All of the data must be output exactly, with every picture left out.

· · · ·

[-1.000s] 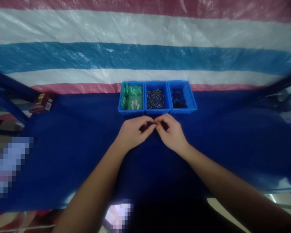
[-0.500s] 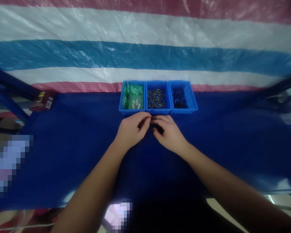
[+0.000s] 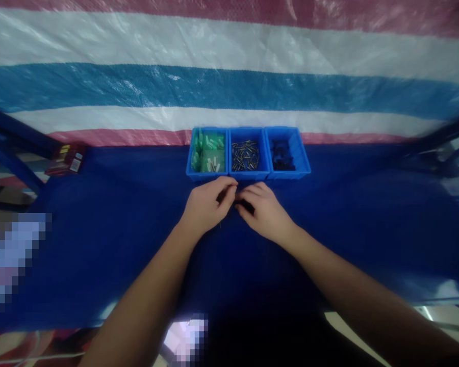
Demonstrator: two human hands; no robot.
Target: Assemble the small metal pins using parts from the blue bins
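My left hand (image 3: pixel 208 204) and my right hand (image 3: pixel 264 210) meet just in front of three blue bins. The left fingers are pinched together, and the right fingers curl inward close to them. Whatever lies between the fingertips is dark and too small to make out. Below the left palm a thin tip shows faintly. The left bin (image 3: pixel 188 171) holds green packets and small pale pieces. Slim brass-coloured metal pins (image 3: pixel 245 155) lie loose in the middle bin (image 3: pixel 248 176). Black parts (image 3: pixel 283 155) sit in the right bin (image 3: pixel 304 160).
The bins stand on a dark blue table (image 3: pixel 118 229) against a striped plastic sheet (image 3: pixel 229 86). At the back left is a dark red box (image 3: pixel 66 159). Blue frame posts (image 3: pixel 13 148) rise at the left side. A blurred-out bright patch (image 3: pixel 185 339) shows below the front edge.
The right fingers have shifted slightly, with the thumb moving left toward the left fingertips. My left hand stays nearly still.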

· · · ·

#### Your solution:
[-1.000s] 
[-0.500s] 
[+0.000s] 
Demonstrator: two human hands; no robot.
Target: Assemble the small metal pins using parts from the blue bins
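My left hand (image 3: pixel 208 204) and my right hand (image 3: pixel 264 210) meet just in front of three blue bins. The left fingers are pinched together, and the right fingers curl inward close to them. Whatever lies between the fingertips is dark and too small to make out. Below the left palm a thin tip shows faintly. The left bin (image 3: pixel 188 171) holds green packets and small pale pieces. Slim brass-coloured metal pins (image 3: pixel 245 155) lie loose in the middle bin (image 3: pixel 248 176). Black parts (image 3: pixel 283 155) sit in the right bin (image 3: pixel 304 160).
The bins stand on a dark blue table (image 3: pixel 118 229) against a striped plastic sheet (image 3: pixel 229 86). At the back left is a dark red box (image 3: pixel 66 159). Blue frame posts (image 3: pixel 13 148) rise at the left side. A blurred-out bright patch (image 3: pixel 185 339) shows below the front edge.
The right fingers have shifted slightly, with the thumb moving left toward the left fingertips. My left hand stays nearly still.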

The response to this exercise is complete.